» **Exercise requirements**
Pick every line from the data that holds the word "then".

» **Input data**
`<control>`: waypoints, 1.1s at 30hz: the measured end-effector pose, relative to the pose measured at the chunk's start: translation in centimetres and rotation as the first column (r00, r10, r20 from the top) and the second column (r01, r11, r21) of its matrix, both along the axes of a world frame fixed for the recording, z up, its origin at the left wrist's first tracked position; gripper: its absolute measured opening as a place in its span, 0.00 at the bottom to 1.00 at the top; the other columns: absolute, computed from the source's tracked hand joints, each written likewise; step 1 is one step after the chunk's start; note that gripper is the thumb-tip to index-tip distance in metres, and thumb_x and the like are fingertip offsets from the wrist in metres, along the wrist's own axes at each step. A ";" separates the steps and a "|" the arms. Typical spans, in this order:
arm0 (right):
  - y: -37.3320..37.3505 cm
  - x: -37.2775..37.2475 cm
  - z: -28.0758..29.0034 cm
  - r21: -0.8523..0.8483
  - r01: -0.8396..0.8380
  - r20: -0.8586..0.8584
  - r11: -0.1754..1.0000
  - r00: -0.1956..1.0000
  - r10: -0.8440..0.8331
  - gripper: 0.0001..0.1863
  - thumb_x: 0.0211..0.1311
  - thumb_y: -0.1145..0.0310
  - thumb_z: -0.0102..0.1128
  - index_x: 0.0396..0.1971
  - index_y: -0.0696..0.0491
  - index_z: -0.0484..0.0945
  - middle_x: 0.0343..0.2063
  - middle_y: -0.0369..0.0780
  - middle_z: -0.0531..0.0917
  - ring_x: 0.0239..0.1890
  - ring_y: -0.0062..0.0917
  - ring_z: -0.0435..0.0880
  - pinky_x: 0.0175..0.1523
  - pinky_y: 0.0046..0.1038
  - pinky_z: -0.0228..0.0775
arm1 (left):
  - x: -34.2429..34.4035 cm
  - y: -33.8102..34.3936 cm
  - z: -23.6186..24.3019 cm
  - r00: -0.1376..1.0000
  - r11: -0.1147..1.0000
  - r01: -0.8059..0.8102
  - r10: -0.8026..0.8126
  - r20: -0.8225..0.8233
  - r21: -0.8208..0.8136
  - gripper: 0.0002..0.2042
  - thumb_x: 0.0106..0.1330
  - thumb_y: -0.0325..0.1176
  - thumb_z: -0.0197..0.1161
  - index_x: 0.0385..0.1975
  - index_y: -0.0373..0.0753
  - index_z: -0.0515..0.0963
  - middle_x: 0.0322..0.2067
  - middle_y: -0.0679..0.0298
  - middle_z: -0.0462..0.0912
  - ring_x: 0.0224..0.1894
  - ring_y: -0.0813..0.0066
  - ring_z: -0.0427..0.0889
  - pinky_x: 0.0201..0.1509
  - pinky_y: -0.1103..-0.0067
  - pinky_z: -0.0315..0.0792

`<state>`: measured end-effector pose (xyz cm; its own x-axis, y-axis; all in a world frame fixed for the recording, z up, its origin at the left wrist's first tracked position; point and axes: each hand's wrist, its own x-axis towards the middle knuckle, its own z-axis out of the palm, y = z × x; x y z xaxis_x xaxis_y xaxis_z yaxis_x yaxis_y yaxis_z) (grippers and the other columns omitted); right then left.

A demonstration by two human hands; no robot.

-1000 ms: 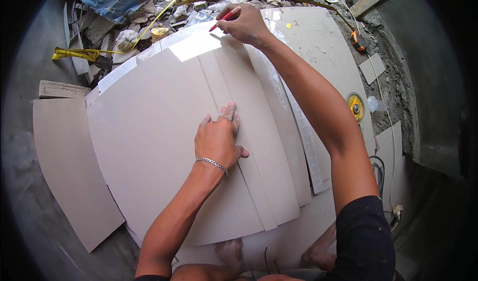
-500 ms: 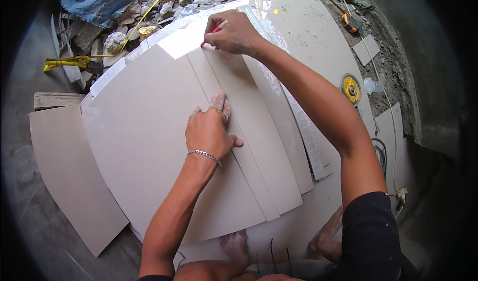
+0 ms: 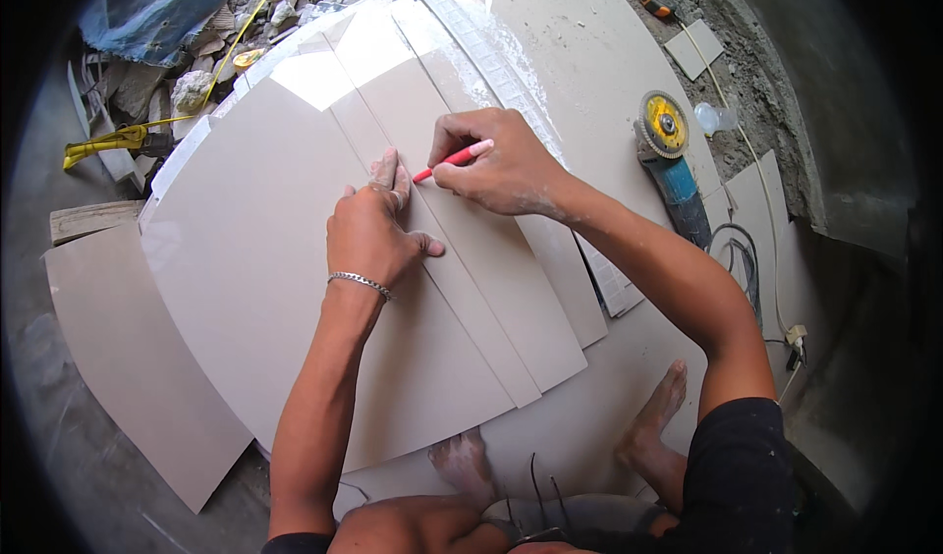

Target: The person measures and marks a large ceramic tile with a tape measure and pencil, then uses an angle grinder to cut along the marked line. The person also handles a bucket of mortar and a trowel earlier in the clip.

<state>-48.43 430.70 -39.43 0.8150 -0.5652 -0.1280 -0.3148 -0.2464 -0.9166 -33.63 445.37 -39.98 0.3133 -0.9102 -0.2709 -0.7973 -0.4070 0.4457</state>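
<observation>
My left hand (image 3: 368,235) presses down on the beige tiles, fingers stretched and thumb spread, lying along a narrow tile strip (image 3: 481,328). A large beige tile (image 3: 236,181) extends to the left of the strip. My right hand (image 3: 506,161) pinches a red pen (image 3: 464,156). The pen's tip meets the tile surface along the strip's right edge, just beside my left fingertips. Under the right hand, another beige tile (image 3: 526,308) continues to the right of the strip.
An angle grinder (image 3: 678,186) with a yellow-centred disc lies at right, near a coiled cable (image 3: 737,259). An orange-black tape measure (image 3: 655,1) sits at far right. Rubble (image 3: 192,92) and a blue sheet (image 3: 162,14) fill the far left. Another tile (image 3: 138,358) lies at left.
My right hand has drawn the pen toward me, from the strip's far end down to beside my left fingers. My left hand stays on the tiles. The view has shifted slightly.
</observation>
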 end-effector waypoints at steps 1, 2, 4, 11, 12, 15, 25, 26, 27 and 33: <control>0.8 -1.2 0.3 0.025 -0.004 0.008 1.000 1.000 0.004 0.07 0.57 0.71 0.69 0.29 0.60 0.83 0.28 0.44 0.87 0.32 0.26 0.86 0.48 0.30 0.83 | 0.0 0.0 0.0 1.000 1.000 0.001 -0.001 0.006 -0.001 0.51 0.30 0.35 0.89 0.64 0.30 0.75 0.73 0.57 0.68 0.74 0.61 0.69 0.75 0.71 0.72; 1.6 -2.2 0.5 0.047 -0.005 0.000 0.999 1.000 0.005 0.07 0.57 0.71 0.69 0.29 0.60 0.83 0.28 0.44 0.87 0.32 0.26 0.86 0.48 0.30 0.83 | -0.1 -0.1 0.1 1.000 1.000 -0.003 0.003 0.015 0.005 0.51 0.31 0.34 0.89 0.64 0.29 0.75 0.73 0.57 0.68 0.74 0.61 0.70 0.75 0.71 0.72; 3.2 -4.3 0.8 0.107 0.006 -0.023 0.994 1.000 -0.004 0.07 0.57 0.72 0.69 0.29 0.60 0.83 0.28 0.45 0.87 0.30 0.25 0.85 0.45 0.30 0.82 | -0.3 -0.2 0.3 0.999 1.000 -0.024 0.024 0.022 -0.001 0.50 0.31 0.31 0.88 0.64 0.28 0.75 0.73 0.59 0.68 0.73 0.61 0.71 0.73 0.72 0.73; 10.8 -12.6 1.8 0.031 0.054 -0.108 0.998 0.993 -0.050 0.04 0.54 0.74 0.67 0.28 0.58 0.83 0.25 0.45 0.84 0.28 0.35 0.84 0.38 0.33 0.77 | -0.8 -0.5 0.8 0.996 0.996 -0.087 0.086 0.012 0.036 0.48 0.32 0.31 0.88 0.62 0.29 0.77 0.73 0.64 0.69 0.69 0.61 0.77 0.69 0.72 0.77; 11.9 -14.3 2.4 0.090 -0.006 -0.150 0.996 0.989 0.019 0.04 0.54 0.74 0.67 0.28 0.57 0.83 0.25 0.45 0.84 0.29 0.36 0.83 0.38 0.33 0.76 | -0.8 -0.5 0.8 0.997 0.996 -0.081 0.081 0.019 0.028 0.47 0.32 0.31 0.88 0.62 0.29 0.77 0.73 0.64 0.69 0.69 0.61 0.77 0.69 0.72 0.78; 14.1 -17.9 3.8 0.188 -0.088 -0.222 0.978 0.967 0.129 0.04 0.53 0.74 0.67 0.29 0.56 0.82 0.25 0.45 0.84 0.29 0.39 0.83 0.38 0.34 0.76 | -0.7 -0.6 1.0 0.996 0.992 -0.094 0.093 0.013 0.081 0.48 0.34 0.32 0.88 0.63 0.30 0.76 0.72 0.64 0.69 0.69 0.61 0.77 0.69 0.72 0.78; 13.6 -15.1 2.5 0.051 0.227 -0.046 0.973 0.973 -0.224 0.07 0.56 0.73 0.66 0.32 0.60 0.83 0.28 0.46 0.85 0.29 0.33 0.85 0.39 0.31 0.78 | -1.0 -0.6 0.7 0.997 0.998 -0.057 0.057 0.054 0.003 0.47 0.36 0.34 0.89 0.63 0.28 0.77 0.72 0.65 0.70 0.63 0.61 0.83 0.65 0.71 0.81; 13.8 -14.9 2.0 0.043 0.231 -0.034 0.972 0.973 -0.230 0.06 0.56 0.73 0.66 0.32 0.60 0.83 0.28 0.46 0.85 0.29 0.33 0.85 0.39 0.30 0.78 | -1.0 -0.5 0.6 0.997 0.998 -0.057 0.056 0.052 0.010 0.47 0.36 0.34 0.89 0.63 0.28 0.77 0.72 0.66 0.70 0.62 0.61 0.84 0.64 0.71 0.81; 14.0 -14.7 1.6 0.039 0.239 -0.037 0.970 0.971 -0.238 0.06 0.56 0.73 0.66 0.32 0.60 0.83 0.28 0.46 0.85 0.29 0.32 0.85 0.39 0.30 0.78 | -1.0 -0.4 0.4 0.997 0.999 -0.046 0.045 0.064 0.010 0.47 0.36 0.34 0.89 0.63 0.28 0.77 0.72 0.66 0.71 0.61 0.61 0.85 0.64 0.71 0.81; 15.6 -17.1 0.6 0.082 0.203 -0.073 0.976 0.978 -0.197 0.05 0.56 0.72 0.66 0.29 0.58 0.82 0.28 0.46 0.86 0.29 0.33 0.84 0.38 0.32 0.77 | -0.8 -0.5 0.1 0.996 1.000 -0.017 0.017 0.084 0.005 0.41 0.36 0.35 0.89 0.55 0.24 0.82 0.70 0.67 0.74 0.57 0.64 0.88 0.60 0.72 0.83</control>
<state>-65.56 446.25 -38.82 0.6753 -0.6998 -0.2331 -0.4081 -0.0913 -0.9083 -34.39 444.82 -39.91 0.3506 -0.9032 -0.2477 -0.8249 -0.4230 0.3749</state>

» **Solution to the exercise**
`<state>`: measured end-effector pose (xyz cm; its own x-axis, y-axis; all in a world frame fixed for the recording, z up, its origin at the left wrist's first tracked position; point and axes: each hand's wrist, its own x-axis towards the middle knuckle, its own z-axis out of the palm, y = z × x; x y z xaxis_x xaxis_y xaxis_z yaxis_x yaxis_y yaxis_z) (grippers and the other columns omitted); right then left.
Target: The person measures and marks a large ceramic tile with a tape measure and pencil, then uses an angle grinder to cut along the marked line. The person also handles a bucket of mortar and a trowel earlier in the clip.

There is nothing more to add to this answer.